Documentation: Update GLM FAQ and missing_values_handling parameter regarding unseen categorical values

exalate-issue-sync[bot] commented 1 year ago

From [~accountid:557058:2ceb7f2b-e7ca-465c-8e82-c046991100be]: Missing categorical levels are imputed with mod, not a special missing level.

Unseen categorical levels are treated based on the missing values handling during training.

If your missing value handling was set to imputation with mean, the unseen levels are replaced by the most frequent level present in training (mod).

If your missing value treatment was Skip, the variable is ignored for the given observation.

If you ran with use_all_factor_levels=False that essential means they are replaced by the reference level.

exalate-issue-sync[bot] commented 1 year ago

Angela Bartz commented: Updated after review

GLM FAQ now states the following regarding missing values:

How does the algorithm handle missing values during training?

Depending on the selected missing value handling policy, they are either imputed mean or the whole row is skipped.

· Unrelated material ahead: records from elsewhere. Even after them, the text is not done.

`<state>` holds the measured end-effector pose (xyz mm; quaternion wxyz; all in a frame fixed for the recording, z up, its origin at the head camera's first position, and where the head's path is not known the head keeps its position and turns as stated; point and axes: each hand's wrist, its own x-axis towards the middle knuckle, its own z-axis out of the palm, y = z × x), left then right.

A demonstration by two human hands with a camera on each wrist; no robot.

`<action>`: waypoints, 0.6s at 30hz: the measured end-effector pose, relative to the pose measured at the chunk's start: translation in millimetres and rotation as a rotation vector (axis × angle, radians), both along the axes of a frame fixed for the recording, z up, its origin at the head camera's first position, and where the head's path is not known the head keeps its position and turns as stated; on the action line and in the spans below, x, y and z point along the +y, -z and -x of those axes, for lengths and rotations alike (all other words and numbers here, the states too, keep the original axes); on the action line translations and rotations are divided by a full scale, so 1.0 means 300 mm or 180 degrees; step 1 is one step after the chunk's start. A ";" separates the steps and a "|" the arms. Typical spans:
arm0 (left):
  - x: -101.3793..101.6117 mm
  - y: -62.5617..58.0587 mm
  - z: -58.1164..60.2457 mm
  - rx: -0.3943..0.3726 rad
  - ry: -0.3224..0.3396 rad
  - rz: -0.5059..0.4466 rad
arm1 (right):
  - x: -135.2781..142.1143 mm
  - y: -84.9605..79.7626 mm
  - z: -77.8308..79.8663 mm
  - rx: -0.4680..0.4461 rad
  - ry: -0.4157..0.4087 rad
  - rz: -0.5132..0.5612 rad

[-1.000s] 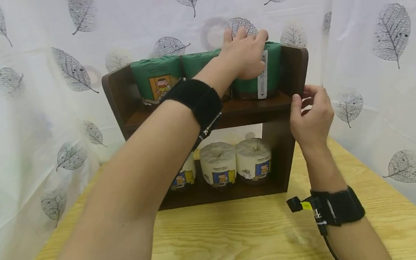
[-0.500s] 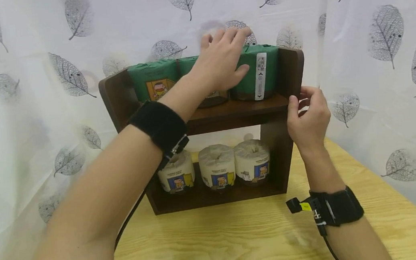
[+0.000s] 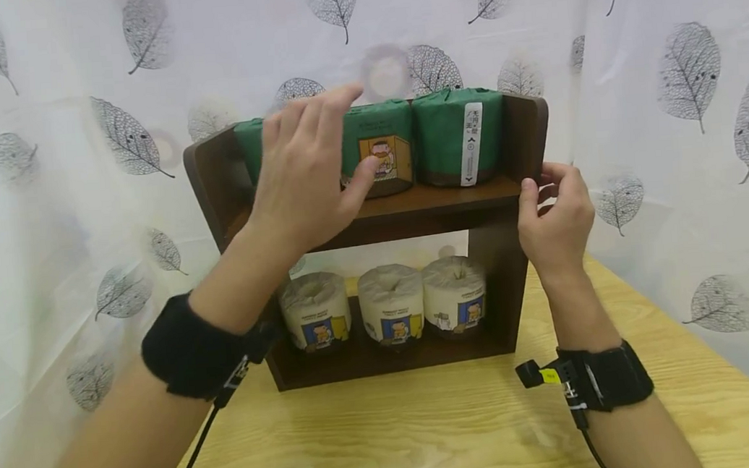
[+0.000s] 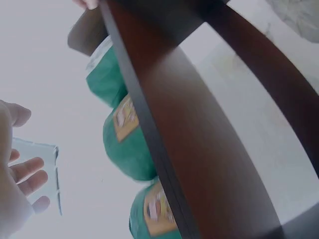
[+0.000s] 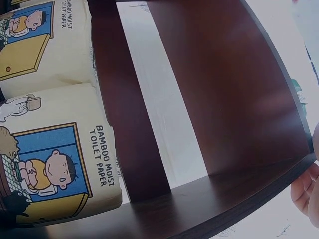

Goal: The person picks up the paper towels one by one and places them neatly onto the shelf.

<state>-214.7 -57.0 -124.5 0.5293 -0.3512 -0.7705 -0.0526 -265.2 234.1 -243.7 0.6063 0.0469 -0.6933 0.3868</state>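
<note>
A dark brown two-tier wooden shelf (image 3: 497, 269) stands on the table. Its top tier carries three green-wrapped toilet rolls: right (image 3: 436, 143), middle (image 3: 376, 129) and left (image 3: 247, 145), the last mostly hidden behind my left hand (image 3: 308, 177). That hand is raised in front of the rolls, fingers spread and thumb out, holding nothing; the left wrist view shows it apart from the green rolls (image 4: 127, 144). My right hand (image 3: 556, 218) grips the shelf's right side panel, thumb on its front edge, fingers behind. On the lower tier are three cream toilet rolls (image 3: 390, 305).
The light wood-grain table (image 3: 387, 421) extends in front of the shelf and to its right. A white curtain (image 3: 641, 135) with a leaf print hangs behind and along both sides. Black wrist straps (image 3: 193, 344) with cables are on both arms.
My left hand has moved left and down, from over the right green roll to before the left one, uncovering the middle and right rolls. My right hand stays at the shelf's side.
</note>
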 end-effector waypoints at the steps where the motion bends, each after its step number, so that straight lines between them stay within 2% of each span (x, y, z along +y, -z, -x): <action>1: -0.023 0.008 -0.011 0.0055 0.0042 -0.0085 | -0.003 0.000 -0.001 0.0003 0.0001 -0.0010; 5: -0.111 0.056 -0.041 0.0320 0.0270 -0.0471 | -0.006 0.002 -0.001 0.0000 0.0039 -0.0008; 8: -0.175 0.122 -0.059 0.0402 0.0311 -0.0833 | -0.006 0.003 0.002 -0.0010 0.0064 0.0005; 11: -0.232 0.205 -0.077 0.0372 0.0240 -0.1261 | -0.007 0.004 0.004 -0.0014 0.0074 0.0012; 14: -0.277 0.284 -0.090 0.0310 0.0081 -0.1629 | -0.008 0.005 0.006 -0.0004 0.0074 0.0030; 16: -0.297 0.319 -0.092 0.0238 0.0030 -0.1754 | -0.009 0.003 0.006 0.0003 0.0082 0.0041; 18: -0.308 0.338 -0.089 0.0179 0.0008 -0.1807 | -0.010 -0.001 0.007 0.0011 0.0095 0.0050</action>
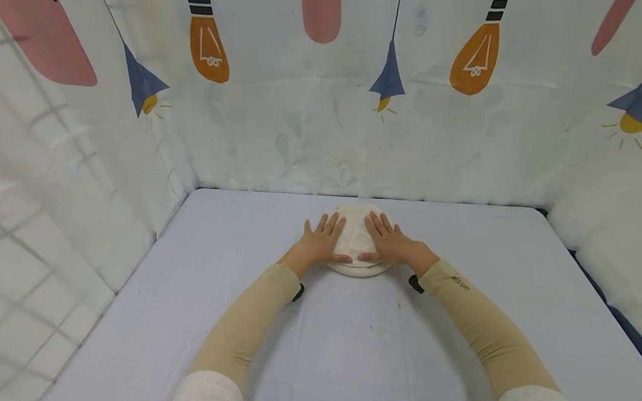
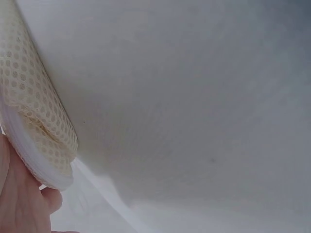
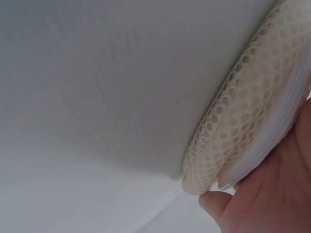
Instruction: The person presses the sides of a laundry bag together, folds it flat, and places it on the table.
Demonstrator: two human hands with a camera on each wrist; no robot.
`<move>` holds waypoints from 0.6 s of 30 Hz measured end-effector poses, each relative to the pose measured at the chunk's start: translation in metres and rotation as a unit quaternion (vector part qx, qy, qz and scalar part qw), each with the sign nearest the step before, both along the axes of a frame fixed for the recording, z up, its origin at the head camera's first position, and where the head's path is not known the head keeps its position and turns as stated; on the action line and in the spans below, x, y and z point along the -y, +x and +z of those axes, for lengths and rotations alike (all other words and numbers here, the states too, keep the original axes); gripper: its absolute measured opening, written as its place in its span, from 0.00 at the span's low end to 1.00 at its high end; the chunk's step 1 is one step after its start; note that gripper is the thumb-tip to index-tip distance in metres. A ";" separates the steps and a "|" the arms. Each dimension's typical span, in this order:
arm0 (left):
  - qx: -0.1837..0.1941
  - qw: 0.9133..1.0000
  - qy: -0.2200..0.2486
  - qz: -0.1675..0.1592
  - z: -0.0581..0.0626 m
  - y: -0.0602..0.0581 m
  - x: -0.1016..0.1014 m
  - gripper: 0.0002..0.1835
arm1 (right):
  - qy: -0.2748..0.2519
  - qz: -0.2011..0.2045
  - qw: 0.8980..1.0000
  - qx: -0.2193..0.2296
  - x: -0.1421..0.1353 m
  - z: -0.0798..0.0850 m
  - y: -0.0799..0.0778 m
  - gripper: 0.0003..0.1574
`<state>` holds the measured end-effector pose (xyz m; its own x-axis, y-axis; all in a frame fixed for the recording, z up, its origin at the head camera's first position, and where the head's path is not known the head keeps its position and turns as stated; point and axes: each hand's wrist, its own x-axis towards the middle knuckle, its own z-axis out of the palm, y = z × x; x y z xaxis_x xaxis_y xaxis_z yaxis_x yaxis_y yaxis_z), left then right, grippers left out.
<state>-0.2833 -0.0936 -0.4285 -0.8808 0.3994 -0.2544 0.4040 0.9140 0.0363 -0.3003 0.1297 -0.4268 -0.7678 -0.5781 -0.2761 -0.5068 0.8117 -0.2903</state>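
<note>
A round cream mesh pouch (image 1: 354, 235), like a laundry bag, lies flat near the far edge of the table in the head view. My left hand (image 1: 319, 244) rests on its left side and my right hand (image 1: 393, 245) on its right side. The fingers of both hands are straight and spread, thumbs pointing inward. In the left wrist view the honeycomb mesh (image 2: 34, 87) shows a white band (image 2: 34, 153) along its side, beside part of that hand. The right wrist view shows a similar white band (image 3: 272, 141) against the palm. The pouch's outer parts are covered by the hands.
A white cloth covers the table (image 1: 345, 353). Printed fabric walls (image 1: 330, 122) stand behind it and at the left. Bunched white fabric (image 1: 614, 228) sits along the right side. Small specks (image 1: 378, 329) mark the cloth in front of the pouch.
</note>
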 end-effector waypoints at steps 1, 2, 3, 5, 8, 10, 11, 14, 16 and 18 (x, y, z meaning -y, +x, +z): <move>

The default behavior is Mean Imputation. Note that unseen categorical levels are replaced by the most frequent level present in training (mod). Optionally, GLM can skip all rows with any missing values.
How does the algorithm handle missing values during testing?

Same as during training. If the missing value handling is set to Skip and we are generating predictions, skipped rows will have Na (missing) prediction.
What happens if the response has missing values?

The rows with missing responses are ignored during model training and validation.
What happens during prediction if the new sample has categorical levels not seen in training?

The value will be filled with either 0 or replaced by the most frequent level present in training (if missing_value_handling was set to MeanImputation).
How are unseen categorical values treated during scoring?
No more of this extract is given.